EXERCISE OBJECTIVE — An exact copy of all the data, minus the images, is required.

RAW DATA —
============================================================

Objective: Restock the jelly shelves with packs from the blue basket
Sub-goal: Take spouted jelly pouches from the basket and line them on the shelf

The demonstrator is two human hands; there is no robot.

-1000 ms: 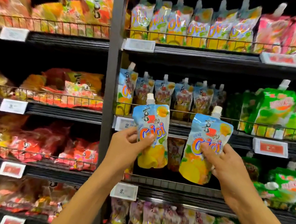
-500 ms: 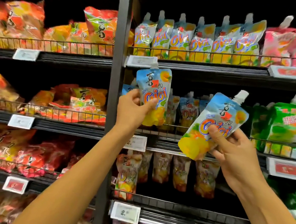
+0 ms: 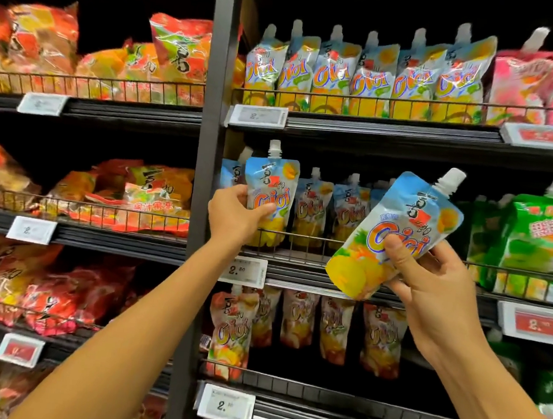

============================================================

ANSWER SECTION —
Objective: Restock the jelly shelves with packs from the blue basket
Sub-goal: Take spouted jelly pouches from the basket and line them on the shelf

The demonstrator is two human hands; there is no robot.

-1000 ms: 
-500 ms: 
+0 ms: 

Nothing more belongs to the answer.